Beat Reusser
Poucos são os que têm uma segunda chance de ouro na vida. O iluminado Cristiano Ronaldo conquistou a sua nesta quarta-feira. No Stade des Lumières, 12 anos depois da decepção da derrota na final da Eurocopa em casa, o agora trintão brilhou com um gol e uma assistência diante do País de Gales, num intervalo de três minutos, aos quatro e sete do segundo tempo, garantindo a vitória por 2 a 0.

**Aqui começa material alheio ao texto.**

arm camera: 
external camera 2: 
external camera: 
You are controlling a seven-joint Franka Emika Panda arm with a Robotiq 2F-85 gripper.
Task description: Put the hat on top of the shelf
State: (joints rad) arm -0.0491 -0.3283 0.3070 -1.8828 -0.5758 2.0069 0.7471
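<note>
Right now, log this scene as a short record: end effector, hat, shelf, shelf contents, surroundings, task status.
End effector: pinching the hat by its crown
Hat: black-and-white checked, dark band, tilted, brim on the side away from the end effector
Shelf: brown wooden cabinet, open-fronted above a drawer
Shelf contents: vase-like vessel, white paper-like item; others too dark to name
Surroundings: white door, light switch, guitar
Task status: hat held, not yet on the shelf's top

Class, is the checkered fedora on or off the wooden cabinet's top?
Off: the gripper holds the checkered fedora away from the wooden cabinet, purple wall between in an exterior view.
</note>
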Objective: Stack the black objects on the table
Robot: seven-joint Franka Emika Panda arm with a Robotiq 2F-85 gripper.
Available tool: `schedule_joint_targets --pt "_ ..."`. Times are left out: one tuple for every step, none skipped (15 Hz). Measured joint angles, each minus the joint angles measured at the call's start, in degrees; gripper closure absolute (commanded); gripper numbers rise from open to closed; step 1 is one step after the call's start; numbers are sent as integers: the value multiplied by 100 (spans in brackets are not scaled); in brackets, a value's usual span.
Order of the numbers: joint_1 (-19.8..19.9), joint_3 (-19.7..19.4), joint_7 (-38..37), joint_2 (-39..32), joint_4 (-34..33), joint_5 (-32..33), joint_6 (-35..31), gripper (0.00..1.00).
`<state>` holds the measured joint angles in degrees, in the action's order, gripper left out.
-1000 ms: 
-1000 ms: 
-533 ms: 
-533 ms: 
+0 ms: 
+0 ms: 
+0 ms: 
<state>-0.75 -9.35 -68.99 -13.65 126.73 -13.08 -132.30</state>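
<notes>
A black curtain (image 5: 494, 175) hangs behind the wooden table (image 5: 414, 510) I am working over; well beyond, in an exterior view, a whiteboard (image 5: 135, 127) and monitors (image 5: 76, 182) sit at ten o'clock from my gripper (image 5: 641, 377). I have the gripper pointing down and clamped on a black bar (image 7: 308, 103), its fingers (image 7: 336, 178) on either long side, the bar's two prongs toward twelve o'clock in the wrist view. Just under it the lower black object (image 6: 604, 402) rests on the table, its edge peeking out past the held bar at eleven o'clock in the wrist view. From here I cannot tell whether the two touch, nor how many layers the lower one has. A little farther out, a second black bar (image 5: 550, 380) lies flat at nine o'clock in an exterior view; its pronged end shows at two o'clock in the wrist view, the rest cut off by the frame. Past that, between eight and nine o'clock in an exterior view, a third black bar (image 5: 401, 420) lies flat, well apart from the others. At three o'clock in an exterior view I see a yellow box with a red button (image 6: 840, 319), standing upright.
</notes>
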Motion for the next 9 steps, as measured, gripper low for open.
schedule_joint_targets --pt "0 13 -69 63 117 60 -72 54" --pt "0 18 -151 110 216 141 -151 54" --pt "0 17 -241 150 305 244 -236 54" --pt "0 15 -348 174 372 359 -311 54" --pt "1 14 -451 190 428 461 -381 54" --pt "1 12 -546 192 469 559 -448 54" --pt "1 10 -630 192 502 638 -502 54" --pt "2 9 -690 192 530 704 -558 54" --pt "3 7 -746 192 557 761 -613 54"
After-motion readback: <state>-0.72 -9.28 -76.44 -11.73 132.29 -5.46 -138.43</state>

Aos 31 anos, vai tentar de novo dar o primeiro título para sua seleção no domingo, contra Alemanha ou os anfitriões franceses. Bale? Foi coadjuvante e vai embora para casa com os britânicos celebrar a boa campanha como estreante no torneio.
Cristiano Ronaldo tem mais um feito para se gabar: é o maior artilheiro da história da Eurocopa. Ao abrir o placar na vitória sobre País de Gales que levou Portugal à final, o craque chegou aos nove gols nas quatro edições da competição que disputou e se igualou ao francês Michel Platini no topo da lista - ainda que tenha tempo para superá-lo, na decisão. Ele deixa para trás Shearer (com sete), Henry, Ibrahimovic, Kluivert, Nuno Gomes, Rooney e Van Nistelrooy (todos esses com seis).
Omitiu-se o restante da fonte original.